My BTE tube was fairly tight, I replaced the plunger, then after the first use it must have swelled like the old plunger, so I took it out, jambed a bolt thru it so I could attach to the drill, then I spun it on some coarse emery cloth, if you want to change the shape of the funny size ball I spun mine down so it's fatter at the bottom, kind of tear drop shape.
At the end of the day I would never buy one again. 
I know!...Send one over to Moore so he can hate them too.


----------



## VANMAN (Jan 14, 2011)

Kiwiman said:


> My BTE tube was fairly tight, I replaced the plunger, then after the first use it must have swelled like the old plunger, so I took it out, jambed a bolt thru it so I could attach to the drill, then I spun it on some coarse emery cloth, if you want to change the shape of the funny size ball I spun mine down so it's fatter at the bottom, kind of tear drop shape.
> At the end of the day I would never buy one again.
> I know!...Send one over to Moore so he can hate them too.


 No probs Moore give me ur address i will only charge for postage:thumbsup:
I was going 2 get a new ball made for the things out of metal but never got round 2 it!!!!


----------



## moore (Dec 2, 2010)

VANMAN said:


> No probs Moore give me ur address i will only charge for postage:thumbsup:
> I was going 2 get a new ball made for the things out of metal but never got round 2 it!!!!

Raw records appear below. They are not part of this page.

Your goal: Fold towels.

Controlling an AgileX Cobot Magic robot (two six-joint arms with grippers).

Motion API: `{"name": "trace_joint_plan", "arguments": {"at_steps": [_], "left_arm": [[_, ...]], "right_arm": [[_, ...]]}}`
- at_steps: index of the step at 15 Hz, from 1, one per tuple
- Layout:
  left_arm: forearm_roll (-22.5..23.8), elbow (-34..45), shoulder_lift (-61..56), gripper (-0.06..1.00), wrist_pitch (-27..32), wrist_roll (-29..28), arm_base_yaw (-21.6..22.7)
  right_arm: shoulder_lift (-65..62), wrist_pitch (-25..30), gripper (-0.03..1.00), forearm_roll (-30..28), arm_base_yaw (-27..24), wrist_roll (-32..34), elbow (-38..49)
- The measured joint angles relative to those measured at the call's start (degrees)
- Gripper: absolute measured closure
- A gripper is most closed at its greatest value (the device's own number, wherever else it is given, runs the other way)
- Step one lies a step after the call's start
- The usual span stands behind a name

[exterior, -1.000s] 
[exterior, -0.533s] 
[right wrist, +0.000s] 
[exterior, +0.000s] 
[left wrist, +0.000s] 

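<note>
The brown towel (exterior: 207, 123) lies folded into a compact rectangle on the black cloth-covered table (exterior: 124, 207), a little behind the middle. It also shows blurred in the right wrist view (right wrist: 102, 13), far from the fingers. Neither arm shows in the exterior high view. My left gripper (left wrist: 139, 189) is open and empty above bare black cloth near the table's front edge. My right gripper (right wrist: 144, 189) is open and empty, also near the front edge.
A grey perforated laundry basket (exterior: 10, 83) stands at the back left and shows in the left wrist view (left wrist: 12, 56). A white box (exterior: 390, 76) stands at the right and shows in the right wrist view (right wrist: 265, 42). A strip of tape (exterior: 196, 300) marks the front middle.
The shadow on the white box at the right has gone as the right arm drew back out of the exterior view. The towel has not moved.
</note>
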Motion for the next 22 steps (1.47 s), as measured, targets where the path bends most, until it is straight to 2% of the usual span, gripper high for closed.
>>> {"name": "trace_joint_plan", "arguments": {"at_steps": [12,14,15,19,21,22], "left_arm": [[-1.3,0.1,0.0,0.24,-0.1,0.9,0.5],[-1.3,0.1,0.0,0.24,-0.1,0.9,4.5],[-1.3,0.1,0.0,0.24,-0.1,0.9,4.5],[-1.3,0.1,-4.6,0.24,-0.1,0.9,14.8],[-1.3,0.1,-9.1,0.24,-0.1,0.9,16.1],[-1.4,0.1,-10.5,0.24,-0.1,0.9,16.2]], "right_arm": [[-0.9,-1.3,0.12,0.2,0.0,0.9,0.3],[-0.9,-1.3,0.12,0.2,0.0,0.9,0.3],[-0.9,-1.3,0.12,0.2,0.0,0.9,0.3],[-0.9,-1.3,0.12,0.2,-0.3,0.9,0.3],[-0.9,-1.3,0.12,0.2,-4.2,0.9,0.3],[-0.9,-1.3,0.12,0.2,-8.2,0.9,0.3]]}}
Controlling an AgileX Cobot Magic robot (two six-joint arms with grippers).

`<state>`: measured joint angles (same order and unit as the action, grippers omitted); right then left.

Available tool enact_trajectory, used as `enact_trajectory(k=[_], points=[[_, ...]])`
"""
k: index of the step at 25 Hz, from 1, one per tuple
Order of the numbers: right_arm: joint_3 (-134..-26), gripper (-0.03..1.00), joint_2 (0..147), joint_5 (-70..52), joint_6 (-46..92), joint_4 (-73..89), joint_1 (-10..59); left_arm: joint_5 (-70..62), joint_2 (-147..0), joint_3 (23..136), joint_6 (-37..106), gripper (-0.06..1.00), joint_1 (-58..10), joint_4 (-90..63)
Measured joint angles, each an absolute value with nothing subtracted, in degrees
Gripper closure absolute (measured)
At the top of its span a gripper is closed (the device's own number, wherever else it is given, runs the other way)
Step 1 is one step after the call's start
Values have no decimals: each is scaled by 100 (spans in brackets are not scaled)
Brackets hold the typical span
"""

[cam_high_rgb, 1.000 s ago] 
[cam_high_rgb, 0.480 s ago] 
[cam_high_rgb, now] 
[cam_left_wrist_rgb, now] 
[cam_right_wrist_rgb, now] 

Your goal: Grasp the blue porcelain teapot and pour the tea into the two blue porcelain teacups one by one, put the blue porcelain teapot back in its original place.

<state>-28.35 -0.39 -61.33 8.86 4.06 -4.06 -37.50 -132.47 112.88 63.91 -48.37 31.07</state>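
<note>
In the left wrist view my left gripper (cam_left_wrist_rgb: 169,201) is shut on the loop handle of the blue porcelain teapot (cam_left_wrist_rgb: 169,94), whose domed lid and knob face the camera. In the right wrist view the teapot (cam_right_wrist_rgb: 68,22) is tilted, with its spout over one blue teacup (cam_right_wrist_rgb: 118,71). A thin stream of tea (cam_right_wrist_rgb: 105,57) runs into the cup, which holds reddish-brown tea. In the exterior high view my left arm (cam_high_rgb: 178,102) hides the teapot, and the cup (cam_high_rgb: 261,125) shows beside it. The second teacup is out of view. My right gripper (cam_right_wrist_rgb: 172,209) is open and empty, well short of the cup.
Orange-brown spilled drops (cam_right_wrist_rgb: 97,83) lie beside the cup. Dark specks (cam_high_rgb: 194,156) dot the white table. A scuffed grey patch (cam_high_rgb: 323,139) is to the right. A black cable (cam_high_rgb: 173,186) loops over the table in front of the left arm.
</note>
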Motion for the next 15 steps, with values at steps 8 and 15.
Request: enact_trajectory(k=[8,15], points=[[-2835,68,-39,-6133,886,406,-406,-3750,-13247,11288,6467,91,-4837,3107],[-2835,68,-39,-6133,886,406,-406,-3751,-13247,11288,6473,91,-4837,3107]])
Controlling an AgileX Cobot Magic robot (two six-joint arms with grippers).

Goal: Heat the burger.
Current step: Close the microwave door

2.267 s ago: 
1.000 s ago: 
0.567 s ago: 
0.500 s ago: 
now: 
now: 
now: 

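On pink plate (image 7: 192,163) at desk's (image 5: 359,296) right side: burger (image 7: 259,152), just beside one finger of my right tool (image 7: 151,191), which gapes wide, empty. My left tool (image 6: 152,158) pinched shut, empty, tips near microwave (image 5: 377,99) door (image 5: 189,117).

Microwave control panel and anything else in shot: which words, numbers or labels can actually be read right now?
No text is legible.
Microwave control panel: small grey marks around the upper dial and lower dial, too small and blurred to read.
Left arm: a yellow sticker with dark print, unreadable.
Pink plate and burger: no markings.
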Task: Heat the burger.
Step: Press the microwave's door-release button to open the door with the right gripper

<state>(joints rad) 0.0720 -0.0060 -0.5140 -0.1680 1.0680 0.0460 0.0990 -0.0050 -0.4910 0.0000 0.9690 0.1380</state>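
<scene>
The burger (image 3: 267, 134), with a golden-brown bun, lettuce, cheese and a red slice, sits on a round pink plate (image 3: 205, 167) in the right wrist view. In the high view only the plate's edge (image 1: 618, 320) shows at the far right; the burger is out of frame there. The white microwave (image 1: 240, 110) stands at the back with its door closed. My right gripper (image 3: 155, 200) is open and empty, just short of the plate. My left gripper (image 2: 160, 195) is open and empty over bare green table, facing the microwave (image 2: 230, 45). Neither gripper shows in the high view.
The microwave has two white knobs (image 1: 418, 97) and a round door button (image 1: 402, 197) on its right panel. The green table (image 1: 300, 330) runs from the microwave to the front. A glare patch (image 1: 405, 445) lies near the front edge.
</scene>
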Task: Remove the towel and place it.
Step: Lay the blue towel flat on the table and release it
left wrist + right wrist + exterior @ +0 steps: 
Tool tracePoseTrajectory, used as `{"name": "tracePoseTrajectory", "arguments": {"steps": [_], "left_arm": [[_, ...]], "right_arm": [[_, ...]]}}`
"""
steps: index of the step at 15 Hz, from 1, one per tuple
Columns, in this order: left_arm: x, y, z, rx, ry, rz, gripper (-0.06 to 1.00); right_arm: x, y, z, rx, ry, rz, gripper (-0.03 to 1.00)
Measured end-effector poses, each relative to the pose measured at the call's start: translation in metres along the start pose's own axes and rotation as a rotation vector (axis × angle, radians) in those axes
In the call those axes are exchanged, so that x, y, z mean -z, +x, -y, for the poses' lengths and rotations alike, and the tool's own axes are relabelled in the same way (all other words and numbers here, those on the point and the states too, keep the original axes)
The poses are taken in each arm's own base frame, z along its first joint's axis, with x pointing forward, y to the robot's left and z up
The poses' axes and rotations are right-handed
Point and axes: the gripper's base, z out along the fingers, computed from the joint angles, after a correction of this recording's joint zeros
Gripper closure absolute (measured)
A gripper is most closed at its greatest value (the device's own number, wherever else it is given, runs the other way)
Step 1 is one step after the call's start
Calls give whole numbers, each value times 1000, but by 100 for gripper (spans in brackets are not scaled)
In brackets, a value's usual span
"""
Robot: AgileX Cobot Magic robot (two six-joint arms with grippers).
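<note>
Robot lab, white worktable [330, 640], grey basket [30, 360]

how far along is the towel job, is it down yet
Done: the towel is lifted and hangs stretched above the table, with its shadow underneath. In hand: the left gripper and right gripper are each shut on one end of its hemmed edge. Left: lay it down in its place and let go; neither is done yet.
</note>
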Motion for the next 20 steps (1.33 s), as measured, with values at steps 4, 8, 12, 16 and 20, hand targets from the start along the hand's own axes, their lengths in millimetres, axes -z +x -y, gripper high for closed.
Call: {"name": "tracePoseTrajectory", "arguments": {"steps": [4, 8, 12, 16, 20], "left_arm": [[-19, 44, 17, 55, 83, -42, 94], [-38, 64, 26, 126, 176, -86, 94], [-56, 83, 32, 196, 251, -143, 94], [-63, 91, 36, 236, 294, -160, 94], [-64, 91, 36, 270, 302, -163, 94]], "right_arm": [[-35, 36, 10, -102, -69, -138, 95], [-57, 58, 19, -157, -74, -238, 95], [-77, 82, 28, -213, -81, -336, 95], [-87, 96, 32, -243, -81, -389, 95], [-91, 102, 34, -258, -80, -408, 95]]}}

Thanks vanman ,,but I have a c/p tube with flushers ,applicator heads ..In the process of learning how to use em ,,Mudslingr set me up big time :yes:.
Thanks for the offer vanman :thumbsup: Do you know any Bruce's over there?
I have a bit of Scott in me...


----------



## VANMAN (Jan 14, 2011)

moore said:


> Thanks vanman ,,but I have a c/p tube with flushers ,applicator heads ..In the process of learning how to use em ,,Mudslingr set me up big time :yes:.
> Thanks for the offer vanman :thumbsup: Do you know any Bruce's over there?
> I have a bit of Scott in me...


Went 2 school with a bruce but he was english!!:blink:
Aye its nae a bad thing 2 have a bit o scottish in a budy:thumbsup:


----------